## YOUR TASK
Nothing but the lines below from the one holding "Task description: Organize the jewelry" up to and including the one holding "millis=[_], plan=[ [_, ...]" should be copied, exactly and without pictures.
[EXERCISE DATA — start]
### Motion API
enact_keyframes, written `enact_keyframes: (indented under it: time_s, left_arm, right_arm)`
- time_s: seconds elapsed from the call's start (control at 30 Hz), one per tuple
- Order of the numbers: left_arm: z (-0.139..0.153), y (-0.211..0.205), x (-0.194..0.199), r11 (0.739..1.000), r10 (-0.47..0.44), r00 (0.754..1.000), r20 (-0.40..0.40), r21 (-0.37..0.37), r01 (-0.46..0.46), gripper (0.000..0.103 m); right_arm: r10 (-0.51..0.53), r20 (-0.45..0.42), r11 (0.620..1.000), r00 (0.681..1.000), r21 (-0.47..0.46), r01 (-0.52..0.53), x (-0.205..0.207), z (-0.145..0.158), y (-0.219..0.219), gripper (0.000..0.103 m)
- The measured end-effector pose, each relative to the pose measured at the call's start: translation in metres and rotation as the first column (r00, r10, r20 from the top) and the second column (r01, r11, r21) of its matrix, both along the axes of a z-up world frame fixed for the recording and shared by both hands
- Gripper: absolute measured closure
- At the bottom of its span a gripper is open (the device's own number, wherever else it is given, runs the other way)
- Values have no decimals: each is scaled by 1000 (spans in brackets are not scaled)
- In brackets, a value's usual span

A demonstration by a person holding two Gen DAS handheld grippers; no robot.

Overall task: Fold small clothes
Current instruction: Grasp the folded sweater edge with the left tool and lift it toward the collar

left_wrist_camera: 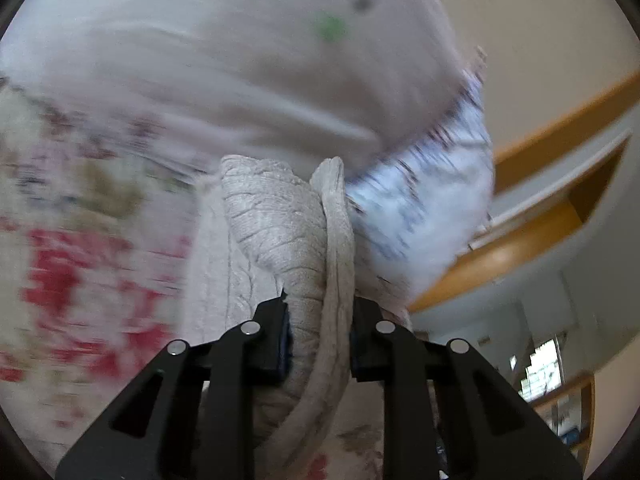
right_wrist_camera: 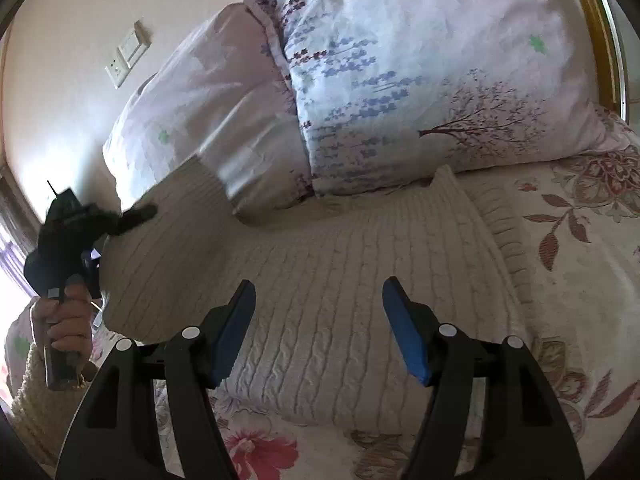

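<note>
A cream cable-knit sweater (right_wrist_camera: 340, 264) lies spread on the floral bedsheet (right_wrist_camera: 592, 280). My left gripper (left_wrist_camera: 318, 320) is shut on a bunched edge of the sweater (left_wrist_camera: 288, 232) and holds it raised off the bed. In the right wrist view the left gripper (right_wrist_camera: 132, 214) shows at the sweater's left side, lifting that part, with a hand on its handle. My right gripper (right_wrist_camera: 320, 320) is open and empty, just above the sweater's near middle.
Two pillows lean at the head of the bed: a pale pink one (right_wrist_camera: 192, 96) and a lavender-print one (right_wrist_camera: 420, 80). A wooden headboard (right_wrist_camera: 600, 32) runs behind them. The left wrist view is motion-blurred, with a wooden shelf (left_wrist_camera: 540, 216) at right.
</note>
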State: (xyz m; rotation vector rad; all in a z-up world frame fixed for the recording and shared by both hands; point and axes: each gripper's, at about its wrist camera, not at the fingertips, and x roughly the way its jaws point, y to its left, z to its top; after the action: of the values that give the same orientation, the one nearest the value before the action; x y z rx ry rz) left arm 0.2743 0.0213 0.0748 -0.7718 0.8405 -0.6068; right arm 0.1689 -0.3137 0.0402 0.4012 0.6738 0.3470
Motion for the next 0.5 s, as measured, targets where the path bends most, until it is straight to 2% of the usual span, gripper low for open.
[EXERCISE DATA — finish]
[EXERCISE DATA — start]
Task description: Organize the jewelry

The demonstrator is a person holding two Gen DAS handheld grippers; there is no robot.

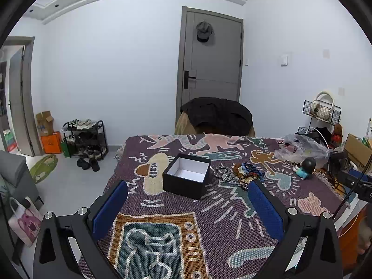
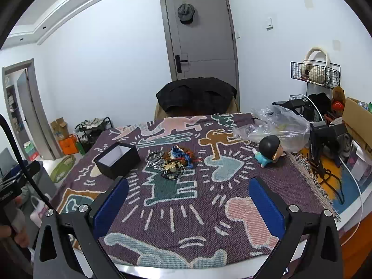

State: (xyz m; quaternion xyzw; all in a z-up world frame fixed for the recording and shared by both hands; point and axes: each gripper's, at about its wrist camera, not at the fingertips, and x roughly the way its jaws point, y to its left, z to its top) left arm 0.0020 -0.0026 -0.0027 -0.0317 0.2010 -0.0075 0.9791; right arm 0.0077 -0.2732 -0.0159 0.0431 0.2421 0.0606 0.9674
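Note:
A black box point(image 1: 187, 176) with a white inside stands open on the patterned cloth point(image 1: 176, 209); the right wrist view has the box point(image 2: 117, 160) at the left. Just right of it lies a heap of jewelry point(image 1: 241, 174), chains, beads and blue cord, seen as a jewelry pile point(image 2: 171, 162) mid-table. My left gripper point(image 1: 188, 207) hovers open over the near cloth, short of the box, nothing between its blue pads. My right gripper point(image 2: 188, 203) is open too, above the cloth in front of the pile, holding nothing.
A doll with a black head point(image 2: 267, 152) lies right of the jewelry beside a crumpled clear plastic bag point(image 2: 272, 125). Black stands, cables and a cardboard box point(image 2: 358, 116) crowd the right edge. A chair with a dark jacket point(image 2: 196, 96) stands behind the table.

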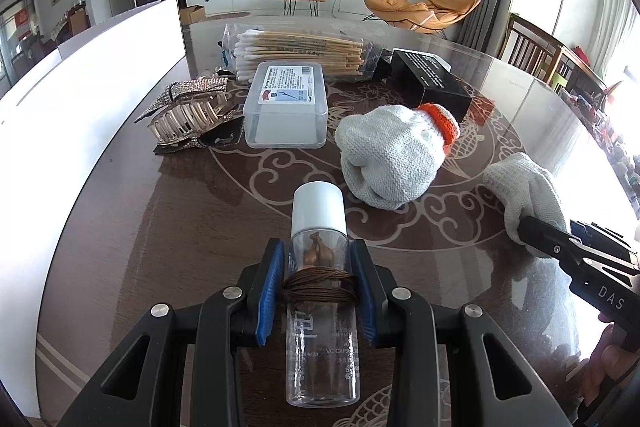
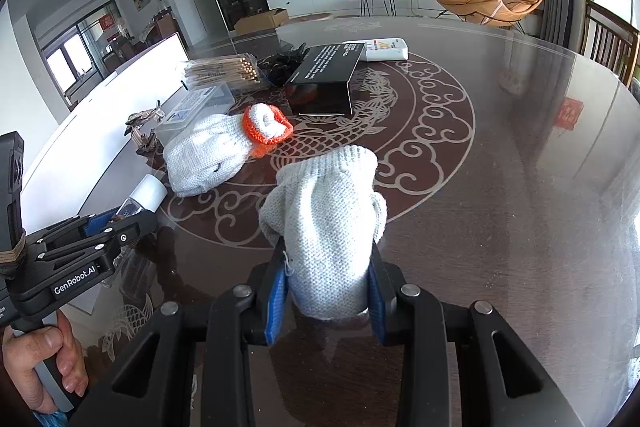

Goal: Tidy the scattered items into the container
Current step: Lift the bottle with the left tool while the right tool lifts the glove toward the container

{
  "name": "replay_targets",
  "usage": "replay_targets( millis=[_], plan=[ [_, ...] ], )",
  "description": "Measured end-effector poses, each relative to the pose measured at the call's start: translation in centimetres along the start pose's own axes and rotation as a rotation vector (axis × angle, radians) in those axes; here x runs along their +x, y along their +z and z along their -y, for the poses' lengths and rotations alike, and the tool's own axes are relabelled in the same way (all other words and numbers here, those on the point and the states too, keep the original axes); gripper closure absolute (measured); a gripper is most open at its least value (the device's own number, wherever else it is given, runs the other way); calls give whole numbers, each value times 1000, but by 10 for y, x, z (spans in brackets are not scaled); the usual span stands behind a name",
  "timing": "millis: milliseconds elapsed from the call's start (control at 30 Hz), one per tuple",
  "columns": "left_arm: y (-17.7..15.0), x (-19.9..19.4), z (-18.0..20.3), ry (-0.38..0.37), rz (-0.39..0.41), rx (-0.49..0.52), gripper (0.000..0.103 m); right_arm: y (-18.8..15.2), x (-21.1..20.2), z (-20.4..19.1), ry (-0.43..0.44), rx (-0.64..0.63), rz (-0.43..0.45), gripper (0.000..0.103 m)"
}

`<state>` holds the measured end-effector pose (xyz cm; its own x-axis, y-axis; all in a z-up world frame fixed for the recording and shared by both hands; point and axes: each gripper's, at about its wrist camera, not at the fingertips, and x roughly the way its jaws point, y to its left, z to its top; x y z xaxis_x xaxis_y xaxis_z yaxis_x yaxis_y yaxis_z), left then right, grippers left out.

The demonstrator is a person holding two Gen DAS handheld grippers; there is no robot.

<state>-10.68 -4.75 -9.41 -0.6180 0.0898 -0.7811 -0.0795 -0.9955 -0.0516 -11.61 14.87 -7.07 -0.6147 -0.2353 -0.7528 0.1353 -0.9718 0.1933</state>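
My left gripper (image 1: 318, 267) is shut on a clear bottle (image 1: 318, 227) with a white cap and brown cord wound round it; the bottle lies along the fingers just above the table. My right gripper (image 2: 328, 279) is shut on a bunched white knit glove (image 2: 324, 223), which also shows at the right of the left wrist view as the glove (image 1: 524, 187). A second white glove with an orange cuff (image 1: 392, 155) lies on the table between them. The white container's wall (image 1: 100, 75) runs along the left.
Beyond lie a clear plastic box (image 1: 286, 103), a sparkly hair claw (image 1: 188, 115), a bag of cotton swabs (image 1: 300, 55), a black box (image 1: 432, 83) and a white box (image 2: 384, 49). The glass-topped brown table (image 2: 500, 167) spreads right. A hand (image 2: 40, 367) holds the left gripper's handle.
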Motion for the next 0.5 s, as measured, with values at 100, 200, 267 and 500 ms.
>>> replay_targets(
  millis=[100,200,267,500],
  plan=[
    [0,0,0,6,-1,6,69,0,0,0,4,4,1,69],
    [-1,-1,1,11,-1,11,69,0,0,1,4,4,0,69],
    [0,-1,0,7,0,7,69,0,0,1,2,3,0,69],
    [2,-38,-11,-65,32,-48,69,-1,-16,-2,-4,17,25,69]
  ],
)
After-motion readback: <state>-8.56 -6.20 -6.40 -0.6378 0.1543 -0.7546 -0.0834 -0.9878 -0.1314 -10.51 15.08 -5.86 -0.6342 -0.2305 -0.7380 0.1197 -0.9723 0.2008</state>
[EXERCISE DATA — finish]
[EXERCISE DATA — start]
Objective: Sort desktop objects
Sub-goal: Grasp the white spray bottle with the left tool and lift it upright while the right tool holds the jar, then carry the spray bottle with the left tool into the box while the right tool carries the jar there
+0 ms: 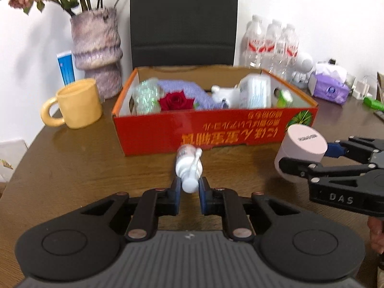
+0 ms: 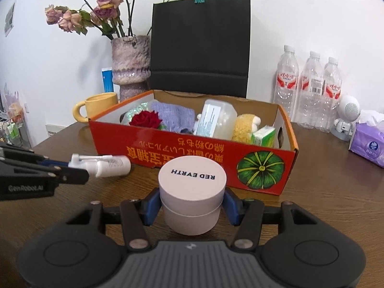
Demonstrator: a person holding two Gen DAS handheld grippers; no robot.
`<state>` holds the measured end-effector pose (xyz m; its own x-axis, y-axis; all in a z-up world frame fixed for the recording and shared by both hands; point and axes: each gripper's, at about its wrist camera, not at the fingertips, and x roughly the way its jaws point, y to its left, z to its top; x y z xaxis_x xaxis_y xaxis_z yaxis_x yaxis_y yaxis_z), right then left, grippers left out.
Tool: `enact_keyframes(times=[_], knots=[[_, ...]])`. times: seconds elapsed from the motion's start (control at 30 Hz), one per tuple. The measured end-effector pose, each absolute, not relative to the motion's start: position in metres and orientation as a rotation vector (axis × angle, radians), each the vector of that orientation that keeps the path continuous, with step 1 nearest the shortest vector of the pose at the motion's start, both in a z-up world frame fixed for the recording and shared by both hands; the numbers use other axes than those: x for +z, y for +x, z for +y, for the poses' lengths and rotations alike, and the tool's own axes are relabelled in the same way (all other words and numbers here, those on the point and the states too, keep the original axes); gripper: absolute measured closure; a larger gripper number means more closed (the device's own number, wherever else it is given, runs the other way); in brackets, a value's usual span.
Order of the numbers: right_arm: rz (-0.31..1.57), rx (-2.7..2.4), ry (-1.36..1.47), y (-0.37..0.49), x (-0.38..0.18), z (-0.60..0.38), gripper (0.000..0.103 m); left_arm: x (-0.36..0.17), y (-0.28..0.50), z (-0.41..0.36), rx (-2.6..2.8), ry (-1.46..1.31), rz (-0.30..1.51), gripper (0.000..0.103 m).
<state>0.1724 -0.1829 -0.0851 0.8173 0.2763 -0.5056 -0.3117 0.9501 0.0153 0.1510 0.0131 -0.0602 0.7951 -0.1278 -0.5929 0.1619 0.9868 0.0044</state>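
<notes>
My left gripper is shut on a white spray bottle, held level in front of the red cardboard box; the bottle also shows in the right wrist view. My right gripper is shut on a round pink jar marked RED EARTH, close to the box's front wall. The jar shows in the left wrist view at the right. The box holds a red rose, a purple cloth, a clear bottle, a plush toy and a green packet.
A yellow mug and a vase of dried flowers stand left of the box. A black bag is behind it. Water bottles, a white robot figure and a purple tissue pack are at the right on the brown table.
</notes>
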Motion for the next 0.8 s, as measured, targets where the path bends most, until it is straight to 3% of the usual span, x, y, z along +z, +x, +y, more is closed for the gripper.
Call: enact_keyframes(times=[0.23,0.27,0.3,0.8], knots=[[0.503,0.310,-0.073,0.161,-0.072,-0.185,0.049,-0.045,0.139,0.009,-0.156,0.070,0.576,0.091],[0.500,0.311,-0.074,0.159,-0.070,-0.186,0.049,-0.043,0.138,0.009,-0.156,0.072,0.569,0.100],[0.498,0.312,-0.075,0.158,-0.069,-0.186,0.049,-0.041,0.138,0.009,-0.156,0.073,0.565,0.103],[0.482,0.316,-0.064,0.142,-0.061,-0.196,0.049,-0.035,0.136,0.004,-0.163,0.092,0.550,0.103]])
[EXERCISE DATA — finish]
## ANSWER TO THIS TASK
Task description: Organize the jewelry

The demonstrator is a person holding two Gen DAS handheld grippers; there is no robot.


State: (xyz m; quaternion xyzw; all in a z-up world frame fixed for the recording and shared by both hands; point and axes: each gripper's, at about its wrist camera, not at the fingertips, and x roughly the way its jaws point, y to its left, z to its top) left arm 0.0020 -0.0026 -0.0027 -0.0317 0.2010 -0.0075 0.9791; right arm 0.0077 -0.2732 -0.0159 0.0431 0.2421 0.0606 0.9674
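Note:
A black box point(image 1: 187, 176) with a white inside stands open on the patterned cloth point(image 1: 176, 209); the right wrist view has the box point(image 2: 117, 160) at the left. Just right of it lies a heap of jewelry point(image 1: 241, 174), chains, beads and blue cord, seen as a jewelry pile point(image 2: 171, 162) mid-table. My left gripper point(image 1: 188, 207) hovers open over the near cloth, short of the box, nothing between its blue pads. My right gripper point(image 2: 188, 203) is open too, above the cloth in front of the pile, holding nothing.
A doll with a black head point(image 2: 267, 152) lies right of the jewelry beside a crumpled clear plastic bag point(image 2: 272, 125). Black stands, cables and a cardboard box point(image 2: 358, 116) crowd the right edge. A chair with a dark jacket point(image 2: 196, 96) stands behind the table.
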

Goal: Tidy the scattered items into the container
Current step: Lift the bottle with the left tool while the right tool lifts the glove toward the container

{
  "name": "replay_targets",
  "usage": "replay_targets( millis=[_], plan=[ [_, ...] ], )",

This concludes the output for the exercise.